Making a chef knife from my damascus. Slight miscalculation has meant 864 layers on this one. HT tomorrow, it's only at 60 grit right now so the pattern isn't popping out, but it looks quite nice.


----------



## Nagakin

Beau Nidle said:


> Making a chef knife from my damascus. Slight miscalculation has meant 864 layers on this one. HT tomorrow, it's only at 60 grit right now so the pattern isn't popping out, but it looks quite nice.
> 
> View attachment 71211
> 
> 
> View attachment 71212


 You're really making me want to say dibs.


----------



## Caleb Cox

Lovely! Were you shooting for a thousand plus? Two steels in the Damascus or more?


----------



## Beau Nidle

Caleb Cox said:


> Lovely! Were you shooting for a thousand plus? Two steels in the Damascus or more?



I was shooting for 720. Unfortunately my 144 times table is a little rusty. 1080 and 15N20 in it. I got it heat treated today, doing some more grinding on it tomorrow to hopefully get a good look at the pattern.


----------



## Beau Nidle

Yeah. That'll do.


----------



## Beau Nidle

And now for some mosaic...just because.


----------



## spyken

beautiful work sir.


----------



## Badgertooth

Beau Nidle said:


> Yeah. That'll do.
> 
> View attachment 71346



Indeed. Had a very organic flux. And this is from someone who can take or leave Damascus generally.


----------



## Beau Nidle

Thanks guys. I put the two together to make a knife that's going to a local shop. I really like the mosaic ferrule, I'll definitely do more of those.

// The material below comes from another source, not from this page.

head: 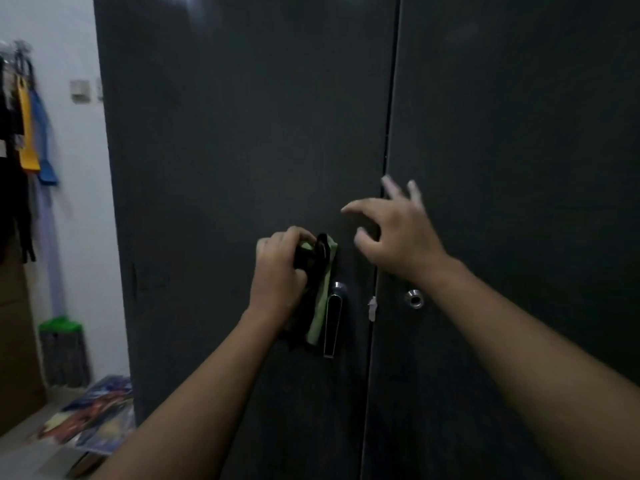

I know y'all love a choil shot


----------



## Caleb Cox

That is an intense level of detail, from tip to butt. It's busy, but so are many great works of art. Bravo.


----------



## Beau Nidle

Thanks Caleb. As I was laying it out I wondered if it was too much, but pressed on anyway. I’m glad I did. You’re right, there’s a lot going on, but I don’t feel like any one part detracts from another. Others may feel differently of course. I have more of this steel and will probably try for a simpler look on the next one.


----------



## Johnny.B.Good

I'm not big into damascus or colorful handles, but this is pretty impressive work!


----------



## Horsemover

Just found this thread. Very impressive work. That last one has a ton going on but at the same time when you step back and look at the whole nothing is in your face. I really like it. Keep up the great work!


----------



## Horsemover

Beau Nidle said:


> Couple more in the works. I have some petty's and a nakiri profiled out as well, just haven't done any grinding on them yet!
> 
> View attachment 62792



Paul, would love to hear more about that Nakiri you have in the works.


----------



## Beau Nidle

At the minute the nakiri is just a blank, but I should definitely work on it next. In the meantime, here's two petties that are awaiting handles. Both 720 layers, I like the organic feel that it gives the ladder pattern, not sure it adds much for raindrop.


----------



## Horsemover

I agree on the ladder. Both are really nice but the ladder just has the look.


----------



## Geigs

Those are great, the ladder especially


----------



## Caleb Cox

One vote for the raindrop! I find myself much more interested in it visually, with the high contrast areas interspersed throughout.


----------



## milkbaby

I really like the high layer on both patterns. It makes them both look more trippy. Very nice!


----------



## Tristan

Beau Nidle said:


> Thanks Caleb. As I was laying it out I wondered if it was too much, but pressed on anyway. I’m glad I did. You’re right, there’s a lot going on, but I don’t feel like any one part detracts from another. Others may feel differently of course. I have more of this steel and will probably try for a simpler look on the next one.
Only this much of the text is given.